La crise des déserts médicaux s'invite dans la campagne municipale à Bagnols-sur-Cèze
À l'approche des élections municipales des 15 et 22 mars 2026, le débat politique s'intensifie à Bagnols-sur-Cèze. Lors de la tournée des débats organisée par Midi Libre ce lundi 23 février, la question de la santé est apparue comme une préoccupation majeure, révélant une situation alarmante pour les habitants.
Une urgence sanitaire dénoncée par les candidats
Pascale Bordes, candidate du Rassemblement National, a tiré la sonnette d'alarme en évoquant une problématique "urgente à régler". Elle a révélé que 10 000 personnes au sein de la commune n'ont pas de médecin traitant, un chiffre qui illustre l'ampleur du désert médical local.
Pour remédier à cette situation critique, elle propose une solution pragmatique : "rénover un local et compter sur des médecins retraités, juniors et les internes pour que les patients reçoivent enfin des soins". Cette approche vise à mobiliser toutes les ressources médicales disponibles sur le territoire.
Des propositions variées pour revitaliser l'offre de soins
Plusieurs candidats se sont accordés sur la nécessité de créer une infrastructure de santé municipale. Philippe Broche et Michel Cegielski défendent l'idée d'un pôle de santé municipal, avec un financement régional substantiel.
"Il faut redonner des moyens avec notamment le financement de la région", a insisté Philippe Broche, qui souligne l'importance d'avoir des interlocuteurs compétents : "pour traiter avec les médecins, il faut des personnes qui ont le même langage". Son équipe compte d'ailleurs un ancien responsable des urgences du centre hospitalier de Nîmes.
Innovation et coopération internationale
Jérôme Jackel, candidat Debout !, propose une approche ambitieuse avec la création d'un pôle médical intercommunal sur le modèle de Bollène. Sa vision inclut une dimension internationale : "Il faut démarcher des jeunes médecins étudiants et notamment se tourner vers Cuba qui a des coopérations médicales".
Cette proposition originale vise à pallier le manque de praticiens en explorant des partenariats innovants au-delà des frontières nationales.
Les actions du maire sortant et les critiques de l'opposition
Le maire sortant Jean-Yves Chapelet a présenté les avancées en cours, notamment une maison de soins pluriprofessionnelle en phase de finalisation. Il a également annoncé des améliorations à l'hôpital de Bagnols : "un urgentiste supplémentaire, une première depuis de nombreuses années. Les nouvelles urgences seront d'ailleurs en service à la fin de l'année".
Concernant le logement des internes, la ville s'engage à poursuivre son accueil, avec des premiers retours positifs sur leur volonté de s'installer durablement dans la région.
Des problématiques connexes : handicap et attractivité territoriale
Michel Cegielski, ancien adjoint à la culture, a placé le handicap au centre de son programme.

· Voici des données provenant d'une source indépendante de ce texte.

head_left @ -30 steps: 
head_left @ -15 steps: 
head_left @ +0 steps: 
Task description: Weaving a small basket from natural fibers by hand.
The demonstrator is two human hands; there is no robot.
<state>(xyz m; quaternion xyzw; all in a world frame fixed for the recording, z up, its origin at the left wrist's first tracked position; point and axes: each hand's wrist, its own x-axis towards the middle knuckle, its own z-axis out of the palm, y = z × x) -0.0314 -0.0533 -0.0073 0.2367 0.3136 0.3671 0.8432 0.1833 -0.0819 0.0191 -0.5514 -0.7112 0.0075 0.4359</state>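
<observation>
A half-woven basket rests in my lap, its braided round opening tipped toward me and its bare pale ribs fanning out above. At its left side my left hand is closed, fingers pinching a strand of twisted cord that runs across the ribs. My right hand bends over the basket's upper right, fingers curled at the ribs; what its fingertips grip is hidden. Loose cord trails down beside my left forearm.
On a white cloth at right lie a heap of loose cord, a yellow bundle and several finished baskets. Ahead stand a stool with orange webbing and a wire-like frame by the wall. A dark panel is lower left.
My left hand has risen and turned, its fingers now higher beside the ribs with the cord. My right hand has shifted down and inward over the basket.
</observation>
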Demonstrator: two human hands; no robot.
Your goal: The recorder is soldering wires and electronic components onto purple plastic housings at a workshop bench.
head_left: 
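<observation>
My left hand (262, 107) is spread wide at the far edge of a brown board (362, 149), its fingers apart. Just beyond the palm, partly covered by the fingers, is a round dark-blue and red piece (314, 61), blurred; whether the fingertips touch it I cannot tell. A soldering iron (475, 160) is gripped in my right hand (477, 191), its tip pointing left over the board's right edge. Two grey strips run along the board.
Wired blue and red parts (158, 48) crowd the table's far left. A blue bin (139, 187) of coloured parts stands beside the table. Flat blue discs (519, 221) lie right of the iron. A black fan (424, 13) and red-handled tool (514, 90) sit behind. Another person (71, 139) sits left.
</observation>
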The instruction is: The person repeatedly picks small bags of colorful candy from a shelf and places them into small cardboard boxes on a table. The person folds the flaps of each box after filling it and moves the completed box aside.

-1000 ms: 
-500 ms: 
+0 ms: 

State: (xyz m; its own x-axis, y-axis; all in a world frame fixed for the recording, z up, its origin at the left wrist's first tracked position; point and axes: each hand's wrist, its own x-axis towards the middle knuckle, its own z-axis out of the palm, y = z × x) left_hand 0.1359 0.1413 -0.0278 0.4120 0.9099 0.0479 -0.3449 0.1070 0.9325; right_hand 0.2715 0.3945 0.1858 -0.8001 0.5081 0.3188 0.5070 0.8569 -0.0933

Il annonce : "J'aurai un élu au handicap" et propose de créer une maison du répit pour soutenir les aidants familiaux.
De son côté, Jean-Marc Touron (Reconquête !) lie la pénurie médicale à un problème plus large d'attractivité territoriale : "Il faut ressortir la ville de l'état dans lequel elle se trouve. Beaucoup de personnes doivent aller à Paris ou Marseille pour faire des scanners".
Une vision critique de l'organisation hospitalière
Christophe Prévost a pointé du doigt les déséquilibres au sein de l'hôpital actuel : "Cela représente plus de la moitié. Il n'y a pas assez de médecins, il faut retrouver une santé digne de ce nom". Son analyse met en lumière la proportion importante de personnel administratif par rapport aux soignants.
Philippe Broche complète cette réflexion en proposant d'étendre l'offre de logement aux infirmières en plus des internes, démontrant ainsi une approche globale des besoins du personnel soignant.
Le débat sur la santé à Bagnols-sur-Cèze révèle ainsi une multiplicité d'approches pour répondre à une crise qui touche directement la qualité de vie des habitants. Alors que les élections municipales de 2026 approchent, cette question restera certainement au cœur des préoccupations des électeurs.